Nestas áreas é grande o número de agricultores oriundos do Rio Grande do Sul. Um recente documentário feito pela RBS TV, de Porto Alegre, relatou, em tom épico, o avanço desses novos colonizadores. Intitulado “A conquista do oeste”, o documentário mostra como os agricultores do Estado estão desbravando novos territórios do país, tendo a soja como ponta de lança deste avanço. Mas, conforme os números dos estudos citados acima indicam, o espírito desbravador anda de mãos dadas com o espírito destruidor do meio ambiente. Ironicamente, os produtores de soja no RS são hoje uma das principais vítimas da falta de chuva. Algumas vozes tímidas no Estado começam a sugerir que, talvez, as prolongadas estiagens verificadas nos últimos anos tenham algo ver com a opção de modelo agrícola adotada. Quem visita a região de monocultura de soja no Estado e vê o grau de desmatamento que ela provocou poderá constatar o tamanho deste problema.
Flexibilização ambiental
Envolvidas em uma disputa para saber quem apóia mais as vítimas da seca, as autoridades estaduais e federais silenciam quando a conversa chega às possíveis causas da prolongada falta de chuva. O debate sobre a crescente degradação ambiental no Estado não faz parte da agenda de medidas contra a seca. E esse quadro pode se agravar ainda mais no Rio Grande do Sul. O governo estadual vai diminuir os poderes da Fundação Estadual de Proteção Ambiental (Fepam) com o objetivo de acelerar a liberação de empresas que pretendam se instalar ou ampliar suas unidades no RS. O titular da Fepam, Mauro Sparta, pretende repassar para as prefeituras a responsabilidade pelo licenciamento ambiental de projetos considerados menores. Além disso, quer “desburocratizar” o processo de concessão de licenças, atendendo a uma velha exigência dos setores empresariais urbanos e rurais que reclamam do excesso de rigor das avaliações de impacto ambiental.
Assim, o RS, que já teve um papel pioneiro na liberação do plantio e comercialização de soja transgênica (com sementes contrabandeadas da Argentina), sem estudos prévios de impacto ambiental, pode agora se tornar também um laboratório de flexibilização ambiental para favorecer novos empreendimentos no Estado.
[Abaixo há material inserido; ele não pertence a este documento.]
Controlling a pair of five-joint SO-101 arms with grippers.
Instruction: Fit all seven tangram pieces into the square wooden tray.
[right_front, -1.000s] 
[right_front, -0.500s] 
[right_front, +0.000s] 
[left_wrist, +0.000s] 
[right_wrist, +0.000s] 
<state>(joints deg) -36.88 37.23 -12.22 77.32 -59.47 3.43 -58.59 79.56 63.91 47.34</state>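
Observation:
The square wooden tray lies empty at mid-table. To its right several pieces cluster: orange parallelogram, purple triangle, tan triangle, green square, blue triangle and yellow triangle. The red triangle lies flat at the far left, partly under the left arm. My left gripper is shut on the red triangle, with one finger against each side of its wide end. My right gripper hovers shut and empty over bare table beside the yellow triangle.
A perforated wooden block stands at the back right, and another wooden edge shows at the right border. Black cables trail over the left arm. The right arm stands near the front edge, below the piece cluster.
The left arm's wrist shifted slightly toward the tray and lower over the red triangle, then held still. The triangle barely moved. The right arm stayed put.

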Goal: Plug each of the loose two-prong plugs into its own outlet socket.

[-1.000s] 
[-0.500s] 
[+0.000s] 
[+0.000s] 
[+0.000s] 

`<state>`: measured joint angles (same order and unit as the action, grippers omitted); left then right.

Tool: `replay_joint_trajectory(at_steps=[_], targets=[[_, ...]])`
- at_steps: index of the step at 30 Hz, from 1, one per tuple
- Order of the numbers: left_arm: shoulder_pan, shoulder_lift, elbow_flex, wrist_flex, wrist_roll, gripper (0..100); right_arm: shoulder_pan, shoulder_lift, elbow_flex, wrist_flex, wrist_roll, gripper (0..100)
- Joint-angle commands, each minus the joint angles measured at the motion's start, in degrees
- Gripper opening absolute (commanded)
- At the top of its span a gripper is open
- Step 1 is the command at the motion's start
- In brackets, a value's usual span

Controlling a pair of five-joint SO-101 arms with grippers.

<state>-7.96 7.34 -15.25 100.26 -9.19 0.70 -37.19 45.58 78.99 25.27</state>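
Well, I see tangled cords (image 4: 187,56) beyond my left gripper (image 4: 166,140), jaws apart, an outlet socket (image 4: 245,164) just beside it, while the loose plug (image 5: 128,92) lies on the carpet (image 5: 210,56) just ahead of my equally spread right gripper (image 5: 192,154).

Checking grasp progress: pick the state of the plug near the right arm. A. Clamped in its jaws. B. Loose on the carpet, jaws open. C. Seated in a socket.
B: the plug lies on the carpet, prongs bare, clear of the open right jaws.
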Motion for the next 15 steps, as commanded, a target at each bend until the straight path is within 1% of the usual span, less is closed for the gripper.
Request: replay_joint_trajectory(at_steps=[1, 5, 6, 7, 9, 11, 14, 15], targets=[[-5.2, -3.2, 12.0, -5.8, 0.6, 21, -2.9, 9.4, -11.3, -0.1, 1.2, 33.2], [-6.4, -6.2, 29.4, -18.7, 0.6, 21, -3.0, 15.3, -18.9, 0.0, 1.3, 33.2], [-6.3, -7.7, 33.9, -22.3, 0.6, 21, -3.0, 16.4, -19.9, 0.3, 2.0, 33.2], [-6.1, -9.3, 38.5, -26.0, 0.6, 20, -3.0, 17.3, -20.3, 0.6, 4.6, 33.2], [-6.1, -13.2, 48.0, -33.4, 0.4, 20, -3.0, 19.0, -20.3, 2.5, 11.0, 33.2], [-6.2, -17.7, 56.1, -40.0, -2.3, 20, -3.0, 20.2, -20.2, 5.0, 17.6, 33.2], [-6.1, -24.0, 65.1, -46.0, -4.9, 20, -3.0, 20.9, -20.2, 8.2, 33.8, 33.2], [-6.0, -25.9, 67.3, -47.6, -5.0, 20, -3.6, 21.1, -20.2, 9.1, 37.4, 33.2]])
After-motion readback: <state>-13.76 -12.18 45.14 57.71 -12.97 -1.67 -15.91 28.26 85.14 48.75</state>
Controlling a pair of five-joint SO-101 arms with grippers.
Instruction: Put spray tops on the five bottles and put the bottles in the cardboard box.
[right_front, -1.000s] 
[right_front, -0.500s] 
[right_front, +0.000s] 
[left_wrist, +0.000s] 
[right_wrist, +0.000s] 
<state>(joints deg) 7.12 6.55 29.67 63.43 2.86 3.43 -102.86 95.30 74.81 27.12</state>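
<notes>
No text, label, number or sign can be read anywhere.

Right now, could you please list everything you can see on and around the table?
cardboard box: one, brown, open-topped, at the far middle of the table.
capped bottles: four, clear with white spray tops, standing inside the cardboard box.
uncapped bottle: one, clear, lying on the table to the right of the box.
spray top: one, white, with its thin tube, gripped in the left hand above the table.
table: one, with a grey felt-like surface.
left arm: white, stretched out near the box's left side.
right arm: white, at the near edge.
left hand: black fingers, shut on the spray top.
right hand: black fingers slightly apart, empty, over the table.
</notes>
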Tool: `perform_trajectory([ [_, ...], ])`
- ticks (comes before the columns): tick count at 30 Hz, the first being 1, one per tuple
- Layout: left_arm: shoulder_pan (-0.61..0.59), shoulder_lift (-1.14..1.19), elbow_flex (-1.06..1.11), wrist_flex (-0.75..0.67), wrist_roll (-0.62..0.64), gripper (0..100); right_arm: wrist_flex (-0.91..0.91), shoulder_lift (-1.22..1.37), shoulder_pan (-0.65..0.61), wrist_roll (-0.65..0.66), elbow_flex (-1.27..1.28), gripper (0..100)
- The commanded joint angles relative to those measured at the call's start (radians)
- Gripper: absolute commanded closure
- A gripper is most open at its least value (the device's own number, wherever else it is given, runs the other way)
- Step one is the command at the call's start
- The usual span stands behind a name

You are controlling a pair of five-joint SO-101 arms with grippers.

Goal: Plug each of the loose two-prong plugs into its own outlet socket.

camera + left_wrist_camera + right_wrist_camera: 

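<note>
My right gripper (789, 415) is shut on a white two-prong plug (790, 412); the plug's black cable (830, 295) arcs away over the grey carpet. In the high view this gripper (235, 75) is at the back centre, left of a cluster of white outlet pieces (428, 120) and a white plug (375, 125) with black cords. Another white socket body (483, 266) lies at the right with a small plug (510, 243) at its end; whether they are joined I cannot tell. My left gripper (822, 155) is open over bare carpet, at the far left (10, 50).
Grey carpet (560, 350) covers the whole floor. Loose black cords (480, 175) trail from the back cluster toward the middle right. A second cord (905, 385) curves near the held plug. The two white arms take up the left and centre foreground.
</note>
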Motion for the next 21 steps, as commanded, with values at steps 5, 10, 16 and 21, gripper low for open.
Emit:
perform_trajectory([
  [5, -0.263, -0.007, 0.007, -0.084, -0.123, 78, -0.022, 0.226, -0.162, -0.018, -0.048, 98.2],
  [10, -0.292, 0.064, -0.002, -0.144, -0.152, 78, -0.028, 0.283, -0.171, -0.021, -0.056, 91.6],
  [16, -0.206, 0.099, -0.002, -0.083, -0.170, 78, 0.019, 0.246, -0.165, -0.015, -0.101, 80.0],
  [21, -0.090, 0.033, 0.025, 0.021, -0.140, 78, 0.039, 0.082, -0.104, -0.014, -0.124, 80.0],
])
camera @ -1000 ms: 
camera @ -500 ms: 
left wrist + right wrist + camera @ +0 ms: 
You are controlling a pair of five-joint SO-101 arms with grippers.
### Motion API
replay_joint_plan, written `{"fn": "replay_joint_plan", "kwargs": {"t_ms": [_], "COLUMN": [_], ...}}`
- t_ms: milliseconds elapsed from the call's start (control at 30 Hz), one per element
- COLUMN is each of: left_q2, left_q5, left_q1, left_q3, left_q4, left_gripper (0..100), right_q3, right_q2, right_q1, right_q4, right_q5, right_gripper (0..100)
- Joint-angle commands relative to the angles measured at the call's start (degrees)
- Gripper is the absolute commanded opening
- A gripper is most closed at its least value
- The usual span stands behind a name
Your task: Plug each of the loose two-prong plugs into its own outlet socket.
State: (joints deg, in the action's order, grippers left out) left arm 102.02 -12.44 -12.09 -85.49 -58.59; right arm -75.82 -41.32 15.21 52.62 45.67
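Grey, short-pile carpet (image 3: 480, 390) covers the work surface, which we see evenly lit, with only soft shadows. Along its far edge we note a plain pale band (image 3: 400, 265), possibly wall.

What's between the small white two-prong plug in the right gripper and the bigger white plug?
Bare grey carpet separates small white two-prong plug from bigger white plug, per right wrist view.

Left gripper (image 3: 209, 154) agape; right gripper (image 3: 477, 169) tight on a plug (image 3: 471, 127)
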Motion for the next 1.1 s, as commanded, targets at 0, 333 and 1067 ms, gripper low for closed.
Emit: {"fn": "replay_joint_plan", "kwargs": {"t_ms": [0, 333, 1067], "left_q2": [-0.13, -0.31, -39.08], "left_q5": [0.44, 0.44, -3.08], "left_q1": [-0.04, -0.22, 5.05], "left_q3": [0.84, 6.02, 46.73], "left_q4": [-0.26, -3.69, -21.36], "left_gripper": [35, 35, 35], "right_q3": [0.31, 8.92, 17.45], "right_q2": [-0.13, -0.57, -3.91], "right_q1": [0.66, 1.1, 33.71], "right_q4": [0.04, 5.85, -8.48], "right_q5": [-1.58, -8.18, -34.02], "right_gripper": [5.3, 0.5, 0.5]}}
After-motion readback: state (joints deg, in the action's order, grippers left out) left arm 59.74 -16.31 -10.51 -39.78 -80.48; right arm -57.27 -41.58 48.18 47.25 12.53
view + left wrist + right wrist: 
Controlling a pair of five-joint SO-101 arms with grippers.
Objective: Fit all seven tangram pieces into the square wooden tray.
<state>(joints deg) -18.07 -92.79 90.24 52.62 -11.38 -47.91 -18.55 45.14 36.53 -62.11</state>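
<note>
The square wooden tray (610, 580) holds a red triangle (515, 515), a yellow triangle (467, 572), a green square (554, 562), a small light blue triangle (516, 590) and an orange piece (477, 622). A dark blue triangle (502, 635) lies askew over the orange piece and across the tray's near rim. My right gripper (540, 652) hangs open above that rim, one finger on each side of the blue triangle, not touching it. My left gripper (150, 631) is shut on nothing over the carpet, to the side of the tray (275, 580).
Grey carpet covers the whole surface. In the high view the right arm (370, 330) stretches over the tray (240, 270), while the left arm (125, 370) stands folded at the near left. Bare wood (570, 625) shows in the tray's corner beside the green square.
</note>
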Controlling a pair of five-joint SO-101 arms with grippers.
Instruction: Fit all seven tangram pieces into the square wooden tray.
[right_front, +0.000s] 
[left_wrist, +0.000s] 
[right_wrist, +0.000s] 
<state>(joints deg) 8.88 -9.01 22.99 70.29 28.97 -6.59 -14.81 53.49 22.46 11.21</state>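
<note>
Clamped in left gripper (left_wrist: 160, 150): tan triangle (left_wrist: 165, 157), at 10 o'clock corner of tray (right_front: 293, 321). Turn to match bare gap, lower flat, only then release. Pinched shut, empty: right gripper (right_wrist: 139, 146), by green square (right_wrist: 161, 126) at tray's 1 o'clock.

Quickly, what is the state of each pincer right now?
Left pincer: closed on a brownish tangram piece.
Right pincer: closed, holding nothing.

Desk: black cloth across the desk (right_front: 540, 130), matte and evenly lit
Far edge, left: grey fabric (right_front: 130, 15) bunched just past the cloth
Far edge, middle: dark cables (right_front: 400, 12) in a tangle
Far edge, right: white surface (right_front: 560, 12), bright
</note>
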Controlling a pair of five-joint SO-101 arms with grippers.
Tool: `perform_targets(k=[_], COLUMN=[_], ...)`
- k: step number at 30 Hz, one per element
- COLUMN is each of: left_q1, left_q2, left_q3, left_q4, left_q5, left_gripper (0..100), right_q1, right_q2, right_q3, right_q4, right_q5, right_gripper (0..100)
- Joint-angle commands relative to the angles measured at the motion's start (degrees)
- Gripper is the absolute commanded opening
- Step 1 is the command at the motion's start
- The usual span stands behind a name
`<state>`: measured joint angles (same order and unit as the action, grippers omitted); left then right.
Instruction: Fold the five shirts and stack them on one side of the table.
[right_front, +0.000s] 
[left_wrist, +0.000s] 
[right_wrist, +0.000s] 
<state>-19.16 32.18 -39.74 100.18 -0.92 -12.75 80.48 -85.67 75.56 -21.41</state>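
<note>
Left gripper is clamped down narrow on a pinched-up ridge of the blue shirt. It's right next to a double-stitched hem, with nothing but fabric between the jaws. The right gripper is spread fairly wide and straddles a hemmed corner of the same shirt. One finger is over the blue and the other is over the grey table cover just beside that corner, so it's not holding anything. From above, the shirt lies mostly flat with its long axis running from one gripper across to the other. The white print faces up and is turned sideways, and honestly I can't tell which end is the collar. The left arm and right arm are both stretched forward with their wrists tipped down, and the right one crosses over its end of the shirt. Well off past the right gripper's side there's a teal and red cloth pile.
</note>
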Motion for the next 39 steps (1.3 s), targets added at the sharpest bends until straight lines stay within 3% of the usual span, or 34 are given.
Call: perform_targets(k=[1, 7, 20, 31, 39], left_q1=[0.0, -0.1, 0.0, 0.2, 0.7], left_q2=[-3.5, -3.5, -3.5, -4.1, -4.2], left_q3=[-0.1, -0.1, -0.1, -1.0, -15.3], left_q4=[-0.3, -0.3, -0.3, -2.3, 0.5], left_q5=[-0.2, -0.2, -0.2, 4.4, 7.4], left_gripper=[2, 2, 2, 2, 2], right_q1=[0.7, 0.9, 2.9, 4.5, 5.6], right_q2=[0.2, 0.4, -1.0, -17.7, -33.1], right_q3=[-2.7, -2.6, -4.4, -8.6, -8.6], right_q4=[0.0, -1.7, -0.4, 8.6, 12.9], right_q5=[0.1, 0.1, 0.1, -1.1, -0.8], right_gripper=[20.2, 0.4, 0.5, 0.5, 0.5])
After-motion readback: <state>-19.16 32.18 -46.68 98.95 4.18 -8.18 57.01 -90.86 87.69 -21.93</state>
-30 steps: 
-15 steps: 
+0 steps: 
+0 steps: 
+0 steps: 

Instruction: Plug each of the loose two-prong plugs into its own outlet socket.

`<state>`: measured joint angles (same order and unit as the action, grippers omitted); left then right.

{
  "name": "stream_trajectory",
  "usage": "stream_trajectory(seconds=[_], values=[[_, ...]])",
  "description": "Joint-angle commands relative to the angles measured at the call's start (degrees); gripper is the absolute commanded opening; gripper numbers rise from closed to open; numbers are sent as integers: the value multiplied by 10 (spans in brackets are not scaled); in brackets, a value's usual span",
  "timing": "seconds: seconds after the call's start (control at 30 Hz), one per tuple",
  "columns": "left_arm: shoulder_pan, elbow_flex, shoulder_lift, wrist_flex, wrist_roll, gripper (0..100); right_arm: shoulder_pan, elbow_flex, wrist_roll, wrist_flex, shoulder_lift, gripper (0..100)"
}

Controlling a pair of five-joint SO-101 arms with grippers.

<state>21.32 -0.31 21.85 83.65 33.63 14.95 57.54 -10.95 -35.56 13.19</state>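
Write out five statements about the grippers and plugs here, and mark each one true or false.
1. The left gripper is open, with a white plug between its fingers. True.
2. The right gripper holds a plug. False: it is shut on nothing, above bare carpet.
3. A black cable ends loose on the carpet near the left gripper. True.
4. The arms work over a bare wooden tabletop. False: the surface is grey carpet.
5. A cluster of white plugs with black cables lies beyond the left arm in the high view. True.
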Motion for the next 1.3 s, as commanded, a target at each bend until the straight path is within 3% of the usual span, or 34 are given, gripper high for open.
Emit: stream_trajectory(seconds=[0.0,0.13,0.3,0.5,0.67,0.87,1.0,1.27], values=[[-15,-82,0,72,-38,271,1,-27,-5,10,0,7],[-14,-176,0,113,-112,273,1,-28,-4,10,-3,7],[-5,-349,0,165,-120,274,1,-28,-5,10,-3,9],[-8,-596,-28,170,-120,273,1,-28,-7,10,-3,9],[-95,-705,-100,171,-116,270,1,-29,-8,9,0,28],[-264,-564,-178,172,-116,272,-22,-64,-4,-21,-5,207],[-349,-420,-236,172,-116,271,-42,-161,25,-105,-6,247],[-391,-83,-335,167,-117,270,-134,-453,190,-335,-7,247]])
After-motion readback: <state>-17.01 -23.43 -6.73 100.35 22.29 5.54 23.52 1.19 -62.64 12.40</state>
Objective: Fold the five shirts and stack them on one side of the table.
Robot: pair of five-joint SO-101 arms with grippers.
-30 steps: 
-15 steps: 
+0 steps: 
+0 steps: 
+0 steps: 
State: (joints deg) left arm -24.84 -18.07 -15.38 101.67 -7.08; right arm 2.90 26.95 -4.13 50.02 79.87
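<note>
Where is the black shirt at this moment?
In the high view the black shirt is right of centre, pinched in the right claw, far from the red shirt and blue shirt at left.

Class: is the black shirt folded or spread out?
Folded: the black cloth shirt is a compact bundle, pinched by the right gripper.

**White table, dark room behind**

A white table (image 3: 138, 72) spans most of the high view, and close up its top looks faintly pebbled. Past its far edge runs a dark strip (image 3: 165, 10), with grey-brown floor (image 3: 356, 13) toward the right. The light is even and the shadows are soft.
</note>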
Alheia a tudo isso, a natureza reage e segue castigando milhares de pessoas no campo e nas cidades. E, enquanto o governador Germano Rigotto (PMDB) retira poderes do principal órgão ambiental do Estado para favorecer novos investimentos empresariais, a primeira-dama Claudia Rigotto lança a campanha SOS Seca, para que a população possa doar dinheiro e alimentos para as vítimas da estiagem. Entre o empreendedorismo e a caridade, o Estado que já foi vanguarda da luta ambiental no Brasil, hoje olha para o céu e reza por água.